ROBERTO CAMPOS, economista. Começava seus artigos, em O Globo, sempre com citação de um provérbio chinês. O advogado Yves Gandra Martins, seu amigo, certo dia perguntou

‒ Onde você encontra tantos provérbios para citar?

‒ Os provérbios são meus, Yves. Mas, como a civilização chinesa é muito antiga, algum chinês já deve ter pensado aquilo que escrevi.

ROBERTO DA MATTA, antropólogo. Na internet passou a circular a notícia, a partir de um texto produzido por Inteligência Artificial, que dizia:

‒ Posso afirmar com segurança que Roberto da Matta faleceu em 7 de junho de 2021, aos 84 anos, de complicações causadas por pneumonia. O fato foi noticiado na mídia nacional, na BBC e no New York Times.

Mandou esse texto e perguntou

‒ Zé Paulo, afinal, eu morri ou não?

‒ Vai querer discutir com BBC e NYT?, amigo, claro que morreu.

RUBEN FONSECA, escritor. É dele essa regra:

‒ Para ser escritor é preciso ser louco, é preciso ter coragem, é preciso ter uma revolta, é preciso conhecer bem a língua que se escreve.

RUY CASTRO, da ABL. Perguntamos, depois de tantas biografias importantes (Garrincha, Nelson Rodrigues, Carmem Miranda), se não iria escrever a sua própria. E ele ‒ Minha biografia? Só por cima do meu cadáver.

TEOLINDA GERSÃO, romancista. Acabara de receber (em 1999) o Grande Prêmio da Associação Portuguesa de Críticos Literários. Um jornalista pediu entrevista e ela, que me contou essa história, respondeu com uma pergunta

– Que livros meus já leu?

– O que mais gostei foi A mulher com cabeça de cavalo.

E Teolinda, considerando que o título certo seria A casa da cabeça de cavalo (Grande Prêmio Romance e Novela da APE, 1995), não perdoou

– Desculpe, a autora desse livro ainda não chegou.

***

Numa fila de livraria chega leitor com livro dela, para autografar. E um pedido insólito

– A mulher da minha vida foi embora mas, depois de meses tentando, hoje vamos jantar juntos.

– Parabéns.

– Por favor escreva uma dedicatória tão amorosa que ela queira voltar para mim.

– Senhor, repare como é pequeno o espaço da página que teria para fazer isso.

– Nem se preocupe, já vim preparado.

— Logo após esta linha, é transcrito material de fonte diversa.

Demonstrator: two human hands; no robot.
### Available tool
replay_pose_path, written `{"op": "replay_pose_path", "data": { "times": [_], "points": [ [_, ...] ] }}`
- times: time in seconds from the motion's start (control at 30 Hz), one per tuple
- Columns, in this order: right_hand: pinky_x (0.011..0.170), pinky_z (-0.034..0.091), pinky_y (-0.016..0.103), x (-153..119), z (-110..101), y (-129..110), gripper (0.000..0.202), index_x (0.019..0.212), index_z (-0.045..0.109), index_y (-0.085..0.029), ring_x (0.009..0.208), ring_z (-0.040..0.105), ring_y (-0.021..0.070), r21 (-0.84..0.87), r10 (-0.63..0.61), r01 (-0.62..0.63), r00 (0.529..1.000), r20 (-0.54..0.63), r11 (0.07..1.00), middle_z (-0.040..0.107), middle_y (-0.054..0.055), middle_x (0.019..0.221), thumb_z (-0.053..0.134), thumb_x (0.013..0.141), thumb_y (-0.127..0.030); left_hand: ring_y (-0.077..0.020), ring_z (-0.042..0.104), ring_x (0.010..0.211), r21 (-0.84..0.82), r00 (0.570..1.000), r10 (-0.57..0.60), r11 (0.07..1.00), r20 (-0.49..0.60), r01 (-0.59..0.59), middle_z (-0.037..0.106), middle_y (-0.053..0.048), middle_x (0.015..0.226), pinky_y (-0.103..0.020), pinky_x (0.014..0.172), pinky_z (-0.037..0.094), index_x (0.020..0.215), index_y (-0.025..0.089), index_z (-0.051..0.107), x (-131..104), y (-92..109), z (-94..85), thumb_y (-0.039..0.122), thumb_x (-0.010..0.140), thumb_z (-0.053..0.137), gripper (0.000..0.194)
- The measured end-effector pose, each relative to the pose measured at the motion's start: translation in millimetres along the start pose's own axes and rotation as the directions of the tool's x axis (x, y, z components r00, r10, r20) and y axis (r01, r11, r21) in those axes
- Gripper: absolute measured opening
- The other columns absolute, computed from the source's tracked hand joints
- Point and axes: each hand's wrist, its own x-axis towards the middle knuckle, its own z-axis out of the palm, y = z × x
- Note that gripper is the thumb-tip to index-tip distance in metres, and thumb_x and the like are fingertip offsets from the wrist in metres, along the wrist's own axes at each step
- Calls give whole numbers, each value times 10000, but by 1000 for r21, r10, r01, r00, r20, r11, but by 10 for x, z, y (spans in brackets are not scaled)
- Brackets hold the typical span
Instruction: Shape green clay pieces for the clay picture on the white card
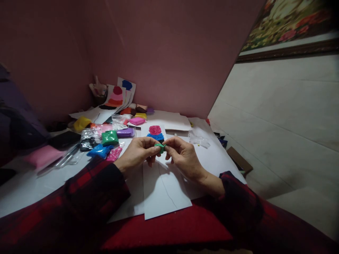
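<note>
Between the fingertips of my left hand [140, 150] and my right hand [182, 153] is a small lump of green modelling clay [161, 148], pinched from both sides. Both hands hover over a white sheet of paper [164, 201]. At the sheet's far end sits a textured clay picture with a red round patch [155, 130] above a blue band [155, 136]; part of it is hidden behind my fingers. A thin drawn line runs down the paper toward me.
Left of my hands lie several clay packets, among them a green packet [109, 137], a blue packet [100, 151] and a purple packet [125, 132]. Finished clay pictures [116, 97] lean against the wall. A clear plastic bag [199, 140] lies to the right. Red cloth [169, 229] covers the near edge.
</note>
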Motion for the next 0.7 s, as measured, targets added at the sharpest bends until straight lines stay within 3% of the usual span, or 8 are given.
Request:
{"op": "replay_pose_path", "data": {
  "times": [0.7],
  "points": [
    [545, 468, 266, -6, 6, 21, 77, 853, 639, -186, 531, 576, 115, -90, -60, 67, 995, 75, 994, 620, -10, 673, 572, 863, -150, -84, 499, 418, 122, 998, -61, 991, -4, 61, 596, 14, 588, -217, 436, 377, 729, 128, 641, -4, -2, 7, 209, 722, 691, 96]
  ]
}}
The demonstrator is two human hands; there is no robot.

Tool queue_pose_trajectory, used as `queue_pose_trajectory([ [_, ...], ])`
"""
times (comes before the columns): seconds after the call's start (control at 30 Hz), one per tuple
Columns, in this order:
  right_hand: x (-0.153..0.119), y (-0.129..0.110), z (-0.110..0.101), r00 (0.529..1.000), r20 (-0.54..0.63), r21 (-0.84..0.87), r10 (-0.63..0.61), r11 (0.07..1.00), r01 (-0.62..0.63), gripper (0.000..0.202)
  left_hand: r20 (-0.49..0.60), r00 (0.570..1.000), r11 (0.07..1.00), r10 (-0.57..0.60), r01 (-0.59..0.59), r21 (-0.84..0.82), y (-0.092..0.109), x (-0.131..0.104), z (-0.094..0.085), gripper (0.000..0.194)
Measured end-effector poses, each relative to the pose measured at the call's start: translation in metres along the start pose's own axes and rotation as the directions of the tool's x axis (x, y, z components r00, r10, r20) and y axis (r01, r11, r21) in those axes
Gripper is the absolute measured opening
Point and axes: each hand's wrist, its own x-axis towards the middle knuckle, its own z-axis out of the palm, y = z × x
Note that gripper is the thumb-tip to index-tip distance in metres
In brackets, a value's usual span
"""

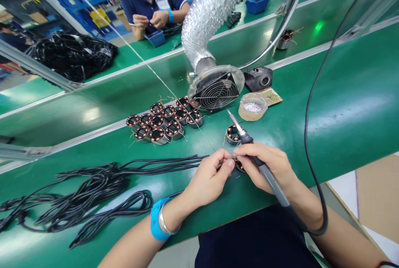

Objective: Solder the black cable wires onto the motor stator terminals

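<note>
Both hands are bunched up narrow, on the wearer's side of the extractor fan (216, 91). Something thin, likely a wire end, is being pinched by the thumb and forefinger of the left hand (207, 180), and it's met there by the fingertips of the right hand (274, 164). A coil ring (240, 166) is mostly covered under those fingertips, so this one looks mid-step at best, and no finished joint can be made out.

Pose-wise, the left wrist is laid in from the side with the knuckles up. A soldering iron (272, 183) is also being held in the right hand, slanted across it with the tip aimed up toward the fan, so heat probably isn't being applied right now.

Further out, a second ring (232, 135) is parked just below the fan, partly hidden by the iron. A tub of silvery bits (253, 108) is set right of the fan. Left of it, a bunch of rings (158, 136) is grouped with loose wire ends poking out; done or waiting can't be told. Black cables (93, 193) are piled farther left and nearer than the fan, so plenty seems left.
</note>
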Motion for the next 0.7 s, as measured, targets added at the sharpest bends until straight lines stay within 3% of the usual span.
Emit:
queue_pose_trajectory([
  [0.07,-0.003,0.001,0.001,1.000,-0.005,0.003,0.016,1.000,-0.016,0.025,0.001,1.000,0.999,-0.027,0.027,-0.019,0.004,0.002,-0.001,0.027],
  [0.3,-0.011,0.002,0.003,0.997,-0.029,-0.008,0.071,0.997,-0.072,0.026,-0.019,0.956,0.875,-0.292,0.259,-0.408,0.007,0.008,0.005,0.026],
  [0.43,-0.013,-0.002,0.001,0.976,0.038,-0.001,0.213,0.977,-0.213,0.036,-0.048,0.936,0.832,-0.348,0.285,-0.477,0.008,0.008,0.006,0.025],
  [0.53,-0.013,-0.003,0.002,0.976,0.103,0.041,0.194,0.979,-0.199,0.032,-0.070,0.935,0.834,-0.346,0.273,-0.480,0.009,0.007,0.007,0.027],
  [0.7,-0.014,0.004,0.009,0.988,-0.070,-0.043,0.134,0.990,-0.137,0.024,-0.119,0.920,0.838,-0.374,0.280,-0.469,0.009,0.007,0.013,0.030],
])
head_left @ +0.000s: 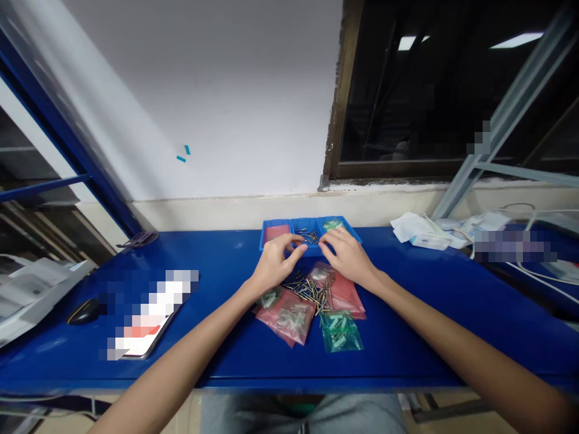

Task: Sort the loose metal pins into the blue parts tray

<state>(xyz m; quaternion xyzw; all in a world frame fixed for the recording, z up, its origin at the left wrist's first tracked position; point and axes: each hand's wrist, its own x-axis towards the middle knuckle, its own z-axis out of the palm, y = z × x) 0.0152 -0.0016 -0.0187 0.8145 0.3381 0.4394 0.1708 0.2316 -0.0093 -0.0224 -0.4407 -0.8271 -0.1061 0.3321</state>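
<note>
A: Screws (313, 292): where, what axis?

B: Loose pile on the near side of the tray (312, 250), shafts crossing every way; more in its middle compartment.

A: Grip?

B: Left hand (274, 263) and right hand (347, 255), fingers curled, meet at the tray's front; I cannot tell whether either pinches anything. Left is nearer the pile.

A: Room?

B: Bags (342, 334) crowd the near side; I see open tabletop (217, 259) left and right of the tray.

1. A pale wall (226, 102) rises behind a blue desk (226, 247), center.
2. Bright lights (515, 40) show in a dark window (389, 114), upper right.
3. A blue post (67, 140) slants at left, a gray post (502, 117) at right.
4. Pale floor (186, 416) shows below.
</note>
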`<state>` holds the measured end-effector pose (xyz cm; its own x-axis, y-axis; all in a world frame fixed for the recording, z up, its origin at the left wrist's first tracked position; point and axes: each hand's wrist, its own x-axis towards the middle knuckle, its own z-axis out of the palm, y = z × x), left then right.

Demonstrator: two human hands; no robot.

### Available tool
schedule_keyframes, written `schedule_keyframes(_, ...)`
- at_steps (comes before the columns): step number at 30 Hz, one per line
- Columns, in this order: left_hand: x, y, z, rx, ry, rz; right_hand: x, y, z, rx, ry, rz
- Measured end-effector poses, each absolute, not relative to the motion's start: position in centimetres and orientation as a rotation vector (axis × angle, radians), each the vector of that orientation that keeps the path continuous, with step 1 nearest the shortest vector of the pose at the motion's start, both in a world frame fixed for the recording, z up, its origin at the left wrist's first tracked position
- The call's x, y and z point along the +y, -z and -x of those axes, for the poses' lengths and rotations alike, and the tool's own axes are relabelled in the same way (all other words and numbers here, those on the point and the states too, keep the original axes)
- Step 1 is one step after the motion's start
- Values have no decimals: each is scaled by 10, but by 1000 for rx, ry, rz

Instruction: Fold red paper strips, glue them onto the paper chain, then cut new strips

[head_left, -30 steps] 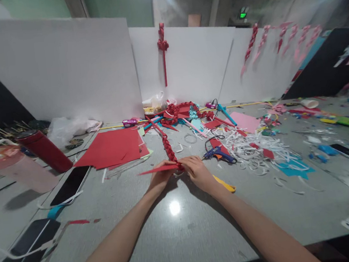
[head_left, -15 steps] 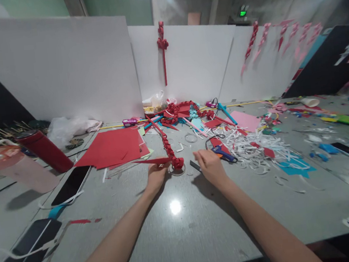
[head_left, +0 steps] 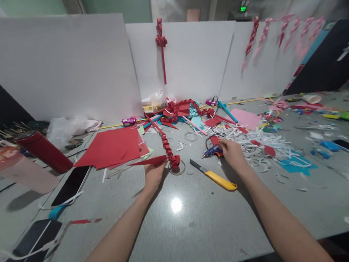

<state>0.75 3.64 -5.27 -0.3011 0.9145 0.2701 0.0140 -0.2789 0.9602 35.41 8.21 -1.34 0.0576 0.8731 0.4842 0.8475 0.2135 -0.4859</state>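
My left hand [head_left: 155, 176] is closed on a long, pointed piece of folded red paper [head_left: 149, 161]. Touching its right end is the curled lower end of a red folded-paper chain [head_left: 168, 146], over a clear ring [head_left: 178, 168] on the table. My right hand [head_left: 234, 154] is closed around a blue glue gun [head_left: 211, 151] with an orange trigger; the fingers cover its rear part. Between my arms lies a yellow utility knife [head_left: 219, 179], its dark blade pointing up and left.
Red paper sheets [head_left: 110, 146] lie left, near a phone [head_left: 72, 184], a red flask [head_left: 44, 152] and a pink bottle [head_left: 18, 170]. White paper scraps [head_left: 258, 146] spread at the right. More red chains [head_left: 184, 106] are heaped by the white partition [head_left: 192, 61].
My right hand has moved right, from beside the utility knife to the glue gun, whose nozzle now points left. The knife is uncovered. My left hand and the red paper shifted slightly left.
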Motion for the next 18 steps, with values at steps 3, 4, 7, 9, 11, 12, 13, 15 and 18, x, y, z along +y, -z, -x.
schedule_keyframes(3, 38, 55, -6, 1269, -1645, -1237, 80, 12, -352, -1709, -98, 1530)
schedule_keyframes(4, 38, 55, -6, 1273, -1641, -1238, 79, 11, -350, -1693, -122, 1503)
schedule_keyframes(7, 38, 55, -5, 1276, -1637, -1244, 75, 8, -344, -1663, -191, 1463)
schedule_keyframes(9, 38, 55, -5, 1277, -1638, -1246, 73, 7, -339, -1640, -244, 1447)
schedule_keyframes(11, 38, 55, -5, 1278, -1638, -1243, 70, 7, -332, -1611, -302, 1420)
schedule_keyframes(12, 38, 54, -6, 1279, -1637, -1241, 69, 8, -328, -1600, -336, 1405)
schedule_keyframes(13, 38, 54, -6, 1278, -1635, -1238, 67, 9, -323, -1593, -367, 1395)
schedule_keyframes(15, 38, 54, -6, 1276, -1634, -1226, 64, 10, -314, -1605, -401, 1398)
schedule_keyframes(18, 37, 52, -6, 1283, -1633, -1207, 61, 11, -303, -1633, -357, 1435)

Após o que lhe entregou algumas páginas soltas que trouxe com ele.

TRAVA-LÍNGUAS. Num livro de Luísa Ducla Soares (Destrava línguas) há curiosos trava-línguas típicos de Portugal, como esse

‒ Era uma velha relha, bufelha, Saracotelha e cotrimbelha Casada com um velho relho, Bufelho, saracotelho E cotrimbelho. Diz a velha relha, bufelha, Saracotelha e cotrimbelha Ao velho relho, bufelho Saracotelho e cotrimbelho: Vamos à caça raça, bufaça, Cotrimbaça de um coelho Relho, bufelho E cotrimbelho? ZUENIR VENTURA, da ABL. Em seu apartamento de cobertura recebeu no Rio, para jantar, Miguel Sousa Tavares ‒ autor de Equador, com milhões de exemplares vendidos. Só para lembrar Zuenir escreveu Inveja (numa coleção sobre os 7 pecados capitais). Miguel, falando no celular, não percebeu um batente no jardim, tropeçou e quase caiu lá de cima. O que seria morte certa. Zuenir, assustado, disse já antever a manchete dos jornais no dia seguinte: ‒ Autor de Inveja mata autor de sucesso.